-- BRIEF --
Exact copies of the lines below, from the one with "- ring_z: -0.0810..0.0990" up to and including the one with "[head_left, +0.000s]", are what this calls for; leave out pictures.

====== RECORDED INFORMATION

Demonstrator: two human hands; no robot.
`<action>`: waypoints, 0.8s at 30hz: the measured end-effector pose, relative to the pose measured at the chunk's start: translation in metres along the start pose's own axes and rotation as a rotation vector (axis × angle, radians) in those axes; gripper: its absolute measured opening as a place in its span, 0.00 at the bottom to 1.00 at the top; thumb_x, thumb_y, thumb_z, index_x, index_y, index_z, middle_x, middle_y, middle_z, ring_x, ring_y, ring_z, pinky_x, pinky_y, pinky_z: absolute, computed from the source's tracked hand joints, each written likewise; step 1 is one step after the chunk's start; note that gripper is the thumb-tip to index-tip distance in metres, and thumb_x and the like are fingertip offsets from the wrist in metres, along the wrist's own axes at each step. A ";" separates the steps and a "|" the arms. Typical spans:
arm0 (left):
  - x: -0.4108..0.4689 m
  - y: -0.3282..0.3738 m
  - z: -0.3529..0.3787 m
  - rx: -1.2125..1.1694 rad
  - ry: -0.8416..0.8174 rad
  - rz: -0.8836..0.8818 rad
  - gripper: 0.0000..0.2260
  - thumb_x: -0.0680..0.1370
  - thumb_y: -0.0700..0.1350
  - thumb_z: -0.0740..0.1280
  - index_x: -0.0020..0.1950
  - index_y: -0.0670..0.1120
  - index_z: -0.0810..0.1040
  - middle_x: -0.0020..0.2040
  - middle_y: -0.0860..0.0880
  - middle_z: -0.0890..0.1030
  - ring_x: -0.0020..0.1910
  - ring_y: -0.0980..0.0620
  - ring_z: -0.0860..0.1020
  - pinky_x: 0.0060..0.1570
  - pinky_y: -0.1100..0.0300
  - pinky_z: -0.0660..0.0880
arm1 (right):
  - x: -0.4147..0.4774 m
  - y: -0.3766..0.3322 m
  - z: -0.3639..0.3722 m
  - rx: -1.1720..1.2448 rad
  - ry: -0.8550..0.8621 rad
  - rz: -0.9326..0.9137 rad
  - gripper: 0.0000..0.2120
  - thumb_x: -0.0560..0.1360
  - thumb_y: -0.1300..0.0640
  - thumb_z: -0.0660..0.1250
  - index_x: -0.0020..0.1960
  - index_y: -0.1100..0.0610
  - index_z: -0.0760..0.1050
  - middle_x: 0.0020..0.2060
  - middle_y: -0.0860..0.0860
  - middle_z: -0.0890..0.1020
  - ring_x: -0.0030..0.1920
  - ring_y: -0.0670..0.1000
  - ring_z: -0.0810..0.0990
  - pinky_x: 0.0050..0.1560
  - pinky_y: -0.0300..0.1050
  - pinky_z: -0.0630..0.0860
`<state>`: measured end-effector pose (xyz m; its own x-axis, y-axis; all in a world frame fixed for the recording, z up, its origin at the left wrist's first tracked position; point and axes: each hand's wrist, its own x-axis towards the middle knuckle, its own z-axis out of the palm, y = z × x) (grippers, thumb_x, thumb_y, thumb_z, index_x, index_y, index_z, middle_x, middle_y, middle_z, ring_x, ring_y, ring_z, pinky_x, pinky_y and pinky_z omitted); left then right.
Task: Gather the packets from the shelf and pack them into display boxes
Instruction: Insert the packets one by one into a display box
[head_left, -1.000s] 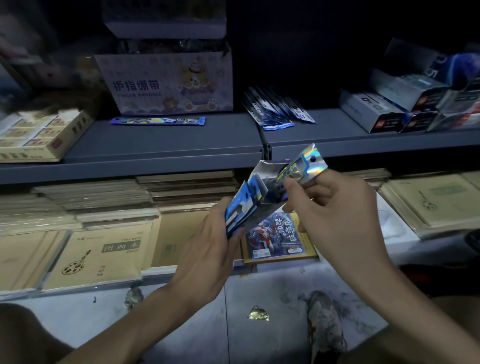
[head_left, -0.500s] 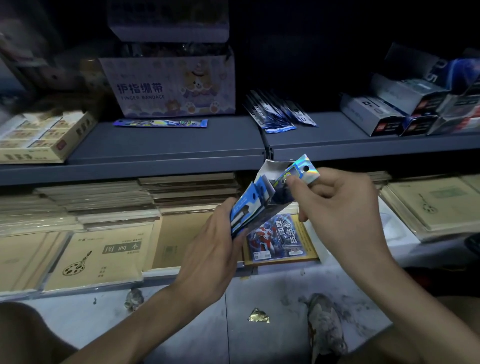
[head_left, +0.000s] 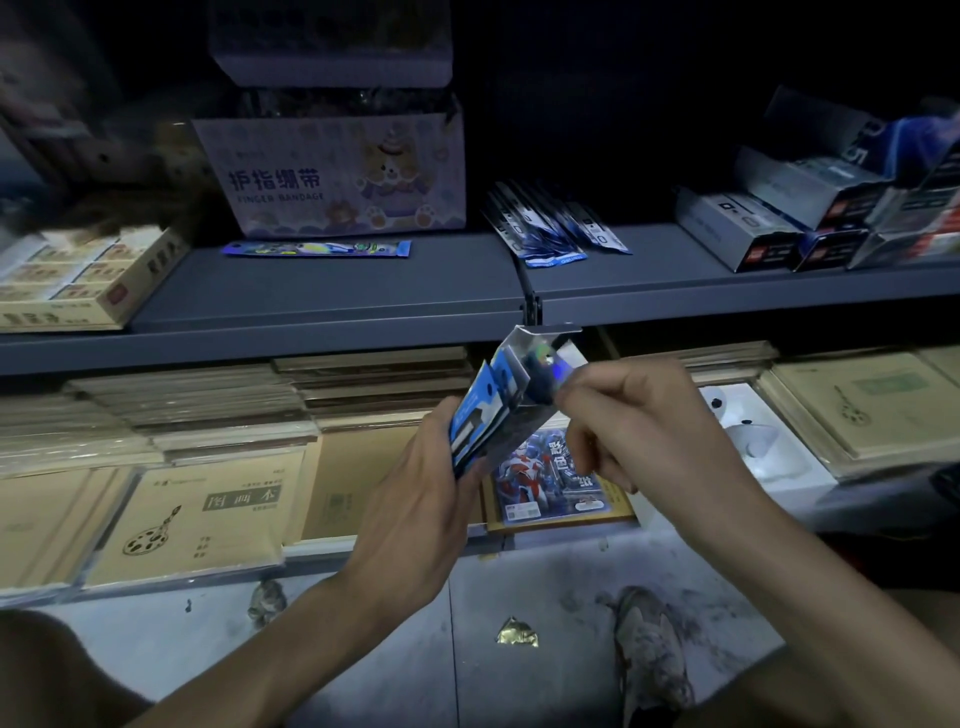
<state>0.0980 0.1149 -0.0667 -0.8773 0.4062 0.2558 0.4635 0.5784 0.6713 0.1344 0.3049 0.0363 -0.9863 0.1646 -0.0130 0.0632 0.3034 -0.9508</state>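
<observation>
Left hand (head_left: 415, 499) grips box (head_left: 517, 434) of packets (head_left: 475, 415); right hand (head_left: 649, 431) pinches a packet (head_left: 567, 362). A carton (head_left: 332, 176) reads "FINGER BANDAGE".

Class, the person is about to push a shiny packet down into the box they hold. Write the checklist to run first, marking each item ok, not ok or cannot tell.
1. Left hand grips the display box: ok.
2. Box's top flap open: ok.
3. Right hand pinches the shiny packet: ok.
4. Packet's lower end inside the opening: cannot tell, fingers hide it.
5. Room beside the blue packets already inside: cannot tell.
6. Shelf emptied of packets: not ok, a fanned pile lies there.
</observation>
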 end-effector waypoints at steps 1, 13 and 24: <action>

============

-- ANSWER TO THIS TASK --
  - ring_z: -0.0810..0.0990
  - pinky_x: 0.0050..0.1560
  - pinky_y: -0.0300..0.1050
  - pinky_z: -0.0630..0.0860
`<state>`: measured end-effector pose (xyz m; its own x-axis, y-axis; all in a world frame fixed for the recording, z up, its origin at the left wrist's first tracked position; point and axes: each hand's wrist, its own x-axis towards the middle knuckle, its own z-axis out of the palm, y = z × x) (grippers, thumb_x, thumb_y, thumb_z, index_x, index_y, index_z, middle_x, middle_y, middle_z, ring_x, ring_y, ring_z, pinky_x, pinky_y and pinky_z omitted); left then right.
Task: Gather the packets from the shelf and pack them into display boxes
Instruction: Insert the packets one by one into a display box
[head_left, -1.000s] 
[head_left, -0.500s] 
[head_left, +0.000s] 

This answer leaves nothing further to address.